SUPPLIED INFORMATION:
○ ○ ○ ○

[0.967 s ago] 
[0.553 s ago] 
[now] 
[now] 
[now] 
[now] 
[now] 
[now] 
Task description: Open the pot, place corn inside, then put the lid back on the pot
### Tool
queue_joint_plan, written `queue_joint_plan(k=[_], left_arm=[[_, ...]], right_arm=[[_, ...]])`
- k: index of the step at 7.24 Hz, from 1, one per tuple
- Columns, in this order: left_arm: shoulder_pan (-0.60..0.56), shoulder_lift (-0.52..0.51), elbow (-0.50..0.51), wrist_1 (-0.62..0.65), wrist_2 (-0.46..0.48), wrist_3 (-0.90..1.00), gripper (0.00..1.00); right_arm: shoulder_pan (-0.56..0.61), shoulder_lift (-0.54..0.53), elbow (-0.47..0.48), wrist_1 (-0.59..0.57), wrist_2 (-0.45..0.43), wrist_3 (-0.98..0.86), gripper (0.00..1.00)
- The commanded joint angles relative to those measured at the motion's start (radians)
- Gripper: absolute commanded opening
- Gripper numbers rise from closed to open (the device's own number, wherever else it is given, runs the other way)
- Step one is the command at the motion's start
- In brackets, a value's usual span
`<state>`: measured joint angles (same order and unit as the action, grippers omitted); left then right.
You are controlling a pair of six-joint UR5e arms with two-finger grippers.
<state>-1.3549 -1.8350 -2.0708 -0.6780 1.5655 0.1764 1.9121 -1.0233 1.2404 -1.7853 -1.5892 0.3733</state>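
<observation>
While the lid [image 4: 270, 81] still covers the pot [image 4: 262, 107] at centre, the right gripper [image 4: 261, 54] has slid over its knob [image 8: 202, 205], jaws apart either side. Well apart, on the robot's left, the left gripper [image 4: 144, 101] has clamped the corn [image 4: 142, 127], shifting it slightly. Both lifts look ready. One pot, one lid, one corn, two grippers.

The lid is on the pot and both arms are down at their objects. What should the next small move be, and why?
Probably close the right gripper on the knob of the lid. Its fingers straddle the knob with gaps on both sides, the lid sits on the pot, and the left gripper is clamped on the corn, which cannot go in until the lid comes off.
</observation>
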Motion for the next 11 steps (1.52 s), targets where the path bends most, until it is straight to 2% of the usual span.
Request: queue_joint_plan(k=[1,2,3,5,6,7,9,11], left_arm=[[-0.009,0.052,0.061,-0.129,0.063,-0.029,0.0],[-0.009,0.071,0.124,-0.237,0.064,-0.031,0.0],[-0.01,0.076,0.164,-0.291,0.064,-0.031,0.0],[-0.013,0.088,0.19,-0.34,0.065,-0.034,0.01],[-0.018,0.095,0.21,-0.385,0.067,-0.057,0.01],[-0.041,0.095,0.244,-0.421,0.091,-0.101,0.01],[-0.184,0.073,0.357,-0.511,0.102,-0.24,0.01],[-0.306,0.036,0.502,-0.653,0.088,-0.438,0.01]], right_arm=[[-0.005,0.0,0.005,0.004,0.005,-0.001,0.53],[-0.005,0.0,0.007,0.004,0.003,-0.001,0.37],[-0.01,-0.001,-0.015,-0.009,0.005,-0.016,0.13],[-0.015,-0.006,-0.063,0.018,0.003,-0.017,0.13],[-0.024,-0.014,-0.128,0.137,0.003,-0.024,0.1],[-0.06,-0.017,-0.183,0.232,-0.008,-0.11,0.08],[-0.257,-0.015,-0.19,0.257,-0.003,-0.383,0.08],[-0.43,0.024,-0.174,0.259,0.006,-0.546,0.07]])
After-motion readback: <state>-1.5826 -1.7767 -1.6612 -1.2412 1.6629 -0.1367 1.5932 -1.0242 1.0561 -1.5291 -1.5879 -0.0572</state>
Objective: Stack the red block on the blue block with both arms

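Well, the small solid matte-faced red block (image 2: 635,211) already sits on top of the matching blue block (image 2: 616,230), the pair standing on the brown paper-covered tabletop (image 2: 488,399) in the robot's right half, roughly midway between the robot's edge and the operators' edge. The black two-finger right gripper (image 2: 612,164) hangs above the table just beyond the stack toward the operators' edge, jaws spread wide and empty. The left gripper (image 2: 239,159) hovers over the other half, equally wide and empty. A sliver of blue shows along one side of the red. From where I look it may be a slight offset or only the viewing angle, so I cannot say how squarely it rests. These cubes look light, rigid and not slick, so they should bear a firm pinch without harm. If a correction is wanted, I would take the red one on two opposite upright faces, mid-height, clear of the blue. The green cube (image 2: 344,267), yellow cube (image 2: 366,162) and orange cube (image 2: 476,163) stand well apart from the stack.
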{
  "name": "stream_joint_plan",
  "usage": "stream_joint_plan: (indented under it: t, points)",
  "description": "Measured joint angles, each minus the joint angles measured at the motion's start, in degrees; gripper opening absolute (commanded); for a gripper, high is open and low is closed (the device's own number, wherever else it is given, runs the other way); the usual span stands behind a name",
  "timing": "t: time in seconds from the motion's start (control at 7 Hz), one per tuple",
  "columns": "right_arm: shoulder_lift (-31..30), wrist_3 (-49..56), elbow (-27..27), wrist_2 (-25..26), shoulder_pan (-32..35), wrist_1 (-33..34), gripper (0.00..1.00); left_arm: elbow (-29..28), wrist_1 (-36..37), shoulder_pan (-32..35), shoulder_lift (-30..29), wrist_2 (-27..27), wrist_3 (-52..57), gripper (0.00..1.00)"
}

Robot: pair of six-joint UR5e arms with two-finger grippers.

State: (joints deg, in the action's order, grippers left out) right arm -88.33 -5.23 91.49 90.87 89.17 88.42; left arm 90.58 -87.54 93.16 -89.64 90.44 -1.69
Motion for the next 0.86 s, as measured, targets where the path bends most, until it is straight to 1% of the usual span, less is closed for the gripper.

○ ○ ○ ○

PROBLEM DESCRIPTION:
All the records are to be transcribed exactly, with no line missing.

SOLUTION TO THE EXERCISE:
[0.967 s ago] 
[0.553 s ago] 
[now] 
[now] 
[now] 
[now] 
[now] 
[now] 
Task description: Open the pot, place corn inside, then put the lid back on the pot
### Tool
queue_joint_plan, written `queue_joint_plan(k=[_], left_arm=[[_, ...]], right_arm=[[_, ...]])`
- k: index of the step at 7.24 Hz, from 1, one per tuple
- Columns, in this order: left_arm: shoulder_pan (-0.60..0.56), shoulder_lift (-0.52..0.51), elbow (-0.50..0.51), wrist_1 (-0.62..0.65), wrist_2 (-0.46..0.48), wrist_3 (-0.90..1.00), gripper (0.00..1.00); right_arm: shoulder_pan (-0.56..0.61), shoulder_lift (-0.54..0.53), elbow (-0.47..0.48), wrist_1 (-0.59..0.57), wrist_2 (-0.45..0.43), wrist_3 (-0.98..0.86), gripper (0.00..1.00)
- The commanded joint angles relative to those measured at the motion's start (radians)
- Gripper: absolute commanded opening
- Gripper numbers rise from closed to open (the device's own number, wherever else it is given, runs the other way)
- Step one is the command at the motion's start
- In brackets, a value's usual span
`<state>`: measured joint angles (same order and unit as the action, grippers omitted); left then right.
You are controlling a pair of six-joint UR5e arms with two-finger grippers.
<state>-1.3549 -1.8350 -2.0708 -0.6780 1.5655 0.1764 1.9121 -1.0233 1.2404 -1.7853 -1.5892 0.3733</state>
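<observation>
While the lid [image 4: 270, 81] still covers the pot [image 4: 262, 107] at centre, the right gripper [image 4: 261, 54] has slid over its knob [image 8: 202, 205], jaws apart either side. Well apart, on the robot's left, the left gripper [image 4: 144, 101] has clamped the corn [image 4: 142, 127], shifting it slightly. Both lifts look ready. One pot, one lid, one corn, two grippers.

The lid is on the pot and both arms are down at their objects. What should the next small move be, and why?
Probably close the right gripper on the knob of the lid. Its fingers straddle the knob with gaps on both sides, the lid sits on the pot, and the left gripper is clamped on the corn, which cannot go in until the lid comes off.
</observation>
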Motion for the next 11 steps (1.52 s), targets where the path bends most, until it is straight to 2% of the usual span.
Request: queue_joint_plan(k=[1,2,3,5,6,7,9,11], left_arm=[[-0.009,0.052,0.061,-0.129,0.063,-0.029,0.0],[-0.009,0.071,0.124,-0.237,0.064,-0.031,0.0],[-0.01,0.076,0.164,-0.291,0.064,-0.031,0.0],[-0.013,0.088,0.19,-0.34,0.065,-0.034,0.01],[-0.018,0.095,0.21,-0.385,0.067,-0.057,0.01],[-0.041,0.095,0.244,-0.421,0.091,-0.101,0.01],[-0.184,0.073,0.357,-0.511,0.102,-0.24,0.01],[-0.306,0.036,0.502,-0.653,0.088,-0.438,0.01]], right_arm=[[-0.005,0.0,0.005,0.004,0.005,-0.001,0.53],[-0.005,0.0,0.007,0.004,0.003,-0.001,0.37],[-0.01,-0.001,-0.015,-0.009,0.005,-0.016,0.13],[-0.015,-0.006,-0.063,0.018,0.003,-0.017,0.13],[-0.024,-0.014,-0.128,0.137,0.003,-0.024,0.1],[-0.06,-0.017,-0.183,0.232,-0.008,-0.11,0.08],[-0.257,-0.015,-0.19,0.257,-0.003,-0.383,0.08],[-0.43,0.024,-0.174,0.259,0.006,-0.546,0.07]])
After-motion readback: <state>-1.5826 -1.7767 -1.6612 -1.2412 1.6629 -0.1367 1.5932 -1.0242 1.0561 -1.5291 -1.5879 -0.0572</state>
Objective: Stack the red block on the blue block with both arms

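Well, the small solid matte-faced red block (image 2: 635,211) already sits on top of the matching blue block (image 2: 616,230), the pair standing on the brown paper-covered tabletop (image 2: 488,399) in the robot's right half, roughly midway between the robot's edge and the operators' edge. The black two-finger right gripper (image 2: 612,164) hangs above the table just beyond the stack toward the operators' edge, jaws spread wide and empty. The left gripper (image 2: 239,159) hovers over the other half, equally wide and empty. A sliver of blue shows along one side of the red. From where I look it may be a slight offset or only the viewing angle, so I cannot say how squarely it rests. These cubes look light, rigid and not slick, so they should bear a firm pinch without harm. If a correction is wanted, I would take the red one on two opposite upright faces, mid-height, clear of the blue. The green cube (image 2: 344,267), yellow cube (image 2: 366,162) and orange cube (image 2: 476,163) stand well apart from the stack.
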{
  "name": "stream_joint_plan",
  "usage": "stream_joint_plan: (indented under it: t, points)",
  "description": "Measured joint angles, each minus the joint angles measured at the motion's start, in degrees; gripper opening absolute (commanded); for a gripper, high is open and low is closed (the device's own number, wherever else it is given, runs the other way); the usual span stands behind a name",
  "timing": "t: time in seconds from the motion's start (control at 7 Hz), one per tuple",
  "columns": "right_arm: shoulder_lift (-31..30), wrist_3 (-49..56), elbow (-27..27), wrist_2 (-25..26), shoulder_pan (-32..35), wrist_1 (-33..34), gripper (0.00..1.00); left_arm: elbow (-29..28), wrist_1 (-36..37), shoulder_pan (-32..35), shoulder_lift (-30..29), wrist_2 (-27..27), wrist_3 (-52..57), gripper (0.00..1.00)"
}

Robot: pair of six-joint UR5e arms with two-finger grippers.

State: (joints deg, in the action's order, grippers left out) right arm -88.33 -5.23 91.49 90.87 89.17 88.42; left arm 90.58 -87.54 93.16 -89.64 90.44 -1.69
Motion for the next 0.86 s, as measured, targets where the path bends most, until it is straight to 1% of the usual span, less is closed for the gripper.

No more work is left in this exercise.